SAIBETIK – Polda Lampung resmi menerima laporan dugaan pelanggaran hukum terkait perizinan SMA Siger Bandar Lampung. Laporan ini diajukan oleh penggiat kebijakan publik, Abdullah Sani, yang menyoroti adanya indikasi penyelenggaraan pendidikan ilegal di sekolah tersebut. Penerimaan laporan ditindaklanjuti oleh Unit 3 Subdit 4 Tipidter, yang kini tengah menyiapkan penyelidikan dan penyidikan lebih lanjut.
Abdullah Sani menyampaikan kekhawatirannya terkait penggunaan sarana milik negara untuk operasional SMA Siger, padahal menurut peraturan perundangan, sekolah yang dikelola yayasan harus menggunakan fasilitas milik yayasan sendiri. “Ini jelas anomali. Bagaimana mungkin sarana milik negara digunakan untuk kegiatan pendidikan yang dikelola oleh yayasan?” ungkap Abdullah Sani saat memberikan keterangan. Ia menambahkan, laporan yang diajukan telah dilengkapi dengan bukti dokumen dan informasi valid selama satu bulan terakhir.
Adapun surat resmi yang menjadi dasar penyelidikan antara lain:
Surat Perintah Penyelidikan Nomor: SP.Lidik/509.a/Subdit-IV/2025/Reskrimsus, tanggal 31 Oktober 2025.
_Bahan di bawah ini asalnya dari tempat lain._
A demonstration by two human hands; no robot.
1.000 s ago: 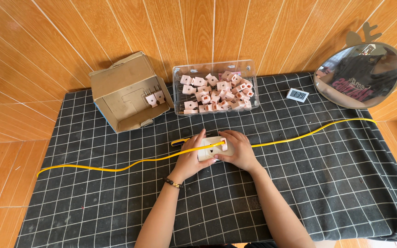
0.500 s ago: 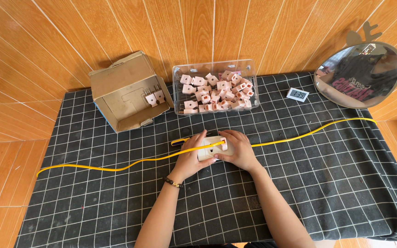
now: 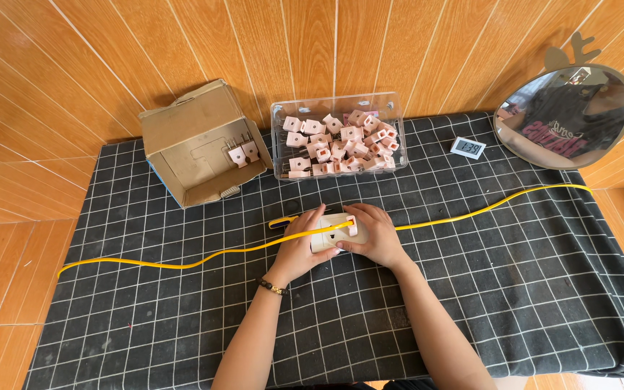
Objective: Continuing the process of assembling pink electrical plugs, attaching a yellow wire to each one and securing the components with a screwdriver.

Surat Perintah Penyelidikan Nomor: SMP.Lidik/509.a/X/Subdit-IV/2025/Reskrimsus, bulan November 2025.
Abdullah menegaskan bahwa penyelidikan ini diharapkan memberikan titik terang terkait dugaan pelanggaran Undang-Undang Nomor 20 Tahun 2003 tentang Sistem Pendidikan Nasional (Sisdiknas). “Jika terbukti melanggar, sanksi pidana bisa mencapai 10 tahun penjara dan denda miliaran rupiah,” jelasnya.
Informasi tambahan menunjukkan bahwa SMA Siger saat ini menumpang operasional di SMP Negeri 44 Bandar Lampung, dengan penggunaan fasilitas sekolah negeri tersebut sebagai lokasi kegiatan belajar mengajar. Sekolah ini berada di bawah Yayasan Siger Prakarsan Bunda, yang menurut dokumen Kemenkumham, dimiliki oleh sejumlah pejabat dan mantan pejabat pemerintah, termasuk Plt Kadisdikbud Kota Bandar Lampung Eka Afriana, mantan Plt Sekda Khaidarmansyah, Plt Kasubag Aset dan Keuangan Disdikbud Bandar Lampung Satria Utama, serta Didi Agus Bianto dan Suwandi Umar.
Kasus ini menuai perhatian publik karena menyangkut kredibilitas penyelenggaraan pendidikan, tata kelola aset negara, dan kepatuhan terhadap regulasi. Pakar hukum pendidikan menilai pentingnya penyelidikan yang transparan dan akuntabel agar tidak menimbulkan preseden negatif bagi sistem pendidikan dan pengelolaan yayasan di Indonesia.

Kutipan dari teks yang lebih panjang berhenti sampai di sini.